[1/2]
https://github.com/ashinn/irregex/issues/21
Replacements of positive lookbehinds only replace first match #21
A simplified test case:
$ guile --no-auto-compile -l irregex.scm
GNU Guile 2.2.3
[...]
scheme@(guile-user)> (irregex-replace/all "(?<=x)a" "xa xa xa" "-")
$1 = "x- xa xa"
scheme@(guile-user)> (irregex-replace/all "x(?=a)" "xa xa xa" "-")
$2 = "-a -a -a"
The look-behind processing is at:
https://github.com/ashinn/irregex/blob/353b8db8472f9b36a7b08ca21a4227d827750d93/irregex.scm#L3240
((look-behind neg-look-behind)
(let ((check
(lp (sre-sequence
(cons '(* any) (append (cdr sre) '(eos))))
n
flags
(lambda (cnk init src str i end matches fail) i))))

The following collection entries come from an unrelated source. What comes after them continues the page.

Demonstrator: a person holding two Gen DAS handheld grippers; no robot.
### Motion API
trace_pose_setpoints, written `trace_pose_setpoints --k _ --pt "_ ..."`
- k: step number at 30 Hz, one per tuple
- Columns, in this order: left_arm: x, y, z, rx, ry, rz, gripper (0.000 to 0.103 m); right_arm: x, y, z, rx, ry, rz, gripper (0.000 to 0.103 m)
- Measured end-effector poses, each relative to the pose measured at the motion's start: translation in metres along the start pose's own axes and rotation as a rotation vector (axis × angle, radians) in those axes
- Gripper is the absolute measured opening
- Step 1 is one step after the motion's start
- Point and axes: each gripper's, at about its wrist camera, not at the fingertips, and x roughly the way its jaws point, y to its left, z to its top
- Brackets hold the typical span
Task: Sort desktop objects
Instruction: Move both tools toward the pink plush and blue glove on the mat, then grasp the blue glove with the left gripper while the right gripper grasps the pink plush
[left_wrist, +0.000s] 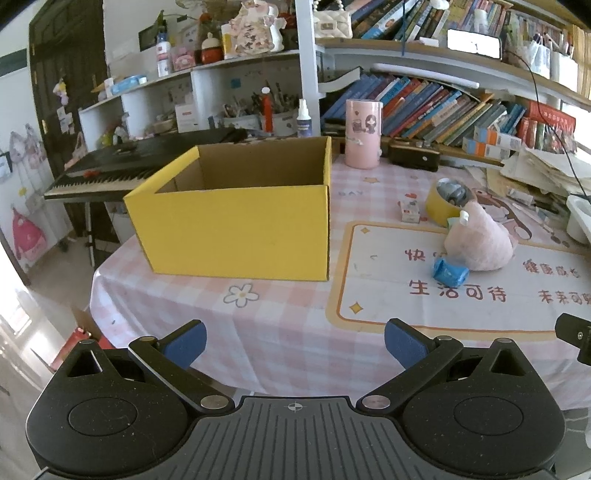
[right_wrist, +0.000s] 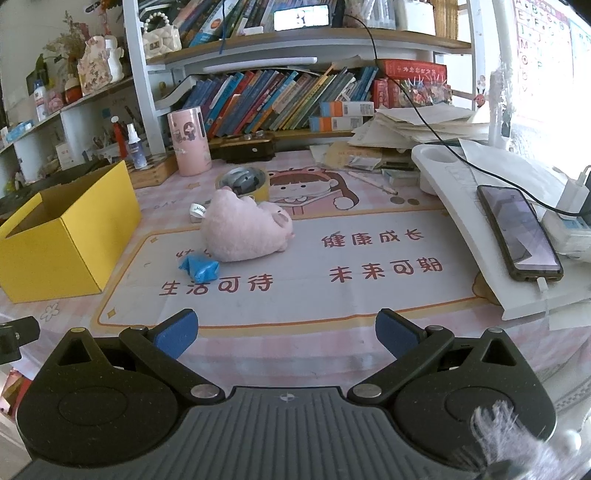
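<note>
Both tongs (left_wrist: 293, 343) (right_wrist: 284, 334) gape, released; fuzzy pink plush pig (right_wrist: 242, 230) lies beside crumpled blue wrapper (right_wrist: 199, 267)

Both views are lit by soft daylight. In the right wrist view the window side at the far right is overexposed, and detail on the white stand (right_wrist: 476, 229) beneath the phone (right_wrist: 519, 232) is washed out. In the left wrist view a paler glare is seen along the floor at the lower left edge. Shadows are faint; only a thin dark line is cast beneath the yellow box (left_wrist: 236, 229). Strong barrel distortion is shown: the bookshelf (left_wrist: 443, 62) boards are bowed and the frame corners are vignetted black. The centre is rendered sharply, while a grey fuzzy object (right_wrist: 513, 439) at the lower right is blurred.
</note>
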Motion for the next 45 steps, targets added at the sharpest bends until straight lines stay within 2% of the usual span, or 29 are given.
trace_pose_setpoints --k 13,25,35,45 --pt "0.012 0.0 0.007 -0.002 0.006 0.002 0.103 0.019 0.008 0.012 -0.021 0.017 0.02 0.103" --pt "0.026 -0.013 0.013 0.0 0.033 0.029 0.103 0.04 0.008 0.027 -0.08 0.056 0.082 0.103" --pt "0.04 -0.032 0.021 -0.044 0.064 0.072 0.103 0.066 0.002 0.047 -0.158 0.077 0.156 0.103" --pt "0.05 -0.053 0.029 -0.143 0.077 0.146 0.103 0.101 -0.007 0.075 -0.284 0.082 0.241 0.103"
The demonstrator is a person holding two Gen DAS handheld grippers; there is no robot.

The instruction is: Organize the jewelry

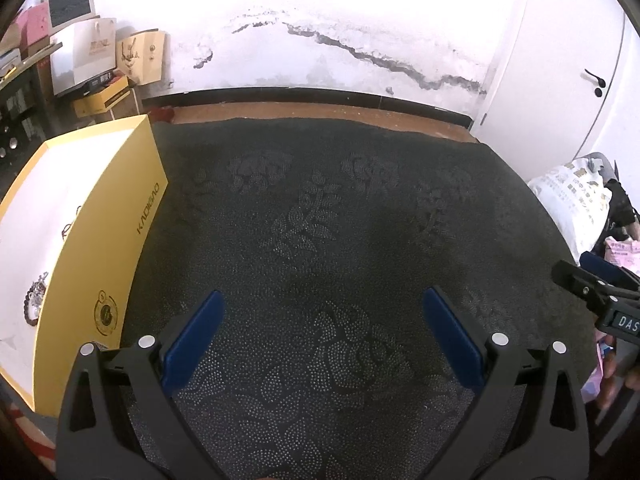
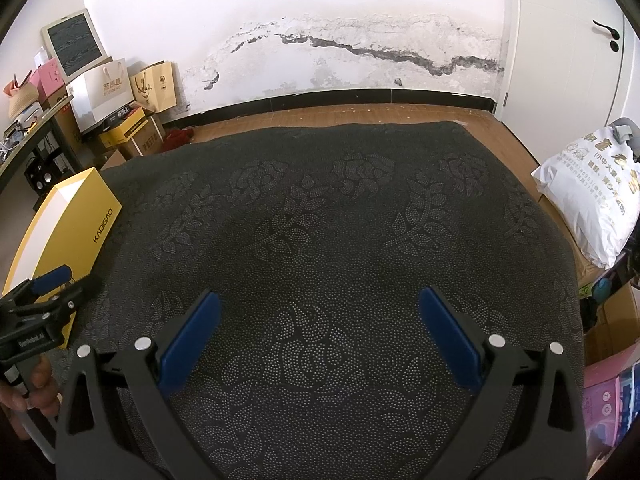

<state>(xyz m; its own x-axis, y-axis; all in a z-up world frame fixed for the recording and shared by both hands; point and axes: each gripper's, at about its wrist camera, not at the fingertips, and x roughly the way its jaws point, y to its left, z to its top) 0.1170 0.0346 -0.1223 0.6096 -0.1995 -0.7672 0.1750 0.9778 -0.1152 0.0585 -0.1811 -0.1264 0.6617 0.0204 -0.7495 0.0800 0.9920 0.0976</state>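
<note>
I am facing a white wall (image 2: 360, 8) whose paint is peeling along a dark crack (image 2: 384, 54) above a black skirting board (image 2: 340, 96). Wooden floor (image 2: 360, 114) is showing behind the dark cloth with its dotted flower pattern (image 2: 320, 220). Boxes and paper bags (image 2: 120, 92) are piling up in the left corner, and a white door (image 2: 568, 40) is standing at my right.

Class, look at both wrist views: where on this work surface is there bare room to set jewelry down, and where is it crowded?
Free: the dark patterned cloth, bare from the yellow box on its left to its right edge near the white bag. Crowded: inside the box, where a bead bracelet lies, and the cartons beyond the far left corner.
</note>
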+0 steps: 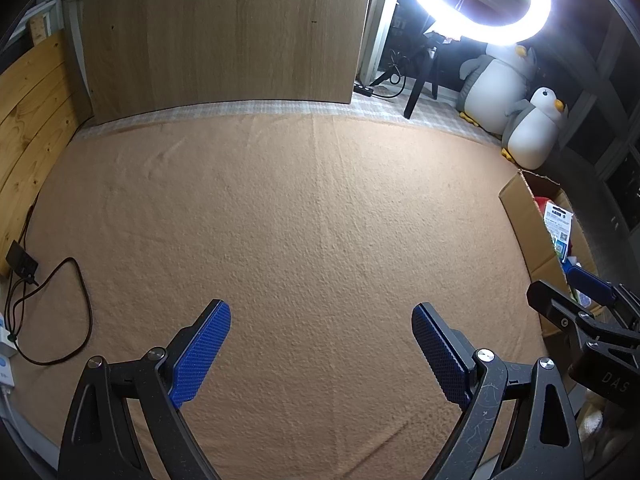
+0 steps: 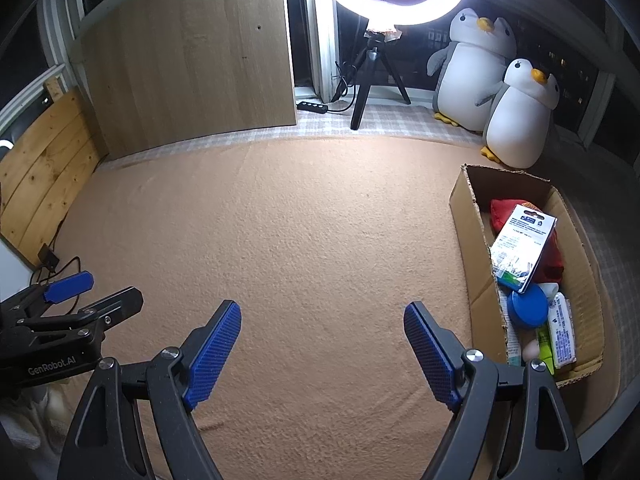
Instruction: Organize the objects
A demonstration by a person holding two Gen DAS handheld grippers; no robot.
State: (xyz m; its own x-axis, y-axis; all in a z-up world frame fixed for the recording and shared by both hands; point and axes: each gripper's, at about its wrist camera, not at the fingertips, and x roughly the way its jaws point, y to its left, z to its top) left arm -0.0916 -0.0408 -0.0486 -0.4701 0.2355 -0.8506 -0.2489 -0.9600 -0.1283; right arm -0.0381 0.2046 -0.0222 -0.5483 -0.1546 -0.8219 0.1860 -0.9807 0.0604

(lambda (cnk init src str i end matches fail)
(let* ((cnk* (wrap-end-chunker cnk src i))
(str* ((chunker-get-str cnk*) (car init)))
(i* (cdr init))
(end* ((chunker-get-end cnk*) (car init))))
(if ((if (eq? (car sre) 'look-behind) (lambda (x) x) not)
(check cnk* init (car init) str* i* end* matches
(lambda () #f)))
(next cnk init src str i end matches fail)
(fail))))))
The irregex strategy for matching a look-behind is to rescan the entire input stream from the start to the current position with the concatenation of an iterated any-matcher, the look-behind and an end-of-stream anchor. This will work but whether it's a good idea on the "text-buffer opened onto a 500MB file" from the documentation is another matter, especially with repeated matching like that of irregex-replace/all. But for reasonably sized inputs it's not a real problem, and it is also not the source of the bug. We'll add some verbosity to the end of the let* to see the locals:
(end* ((chunker-get-end cnk*) (car init)))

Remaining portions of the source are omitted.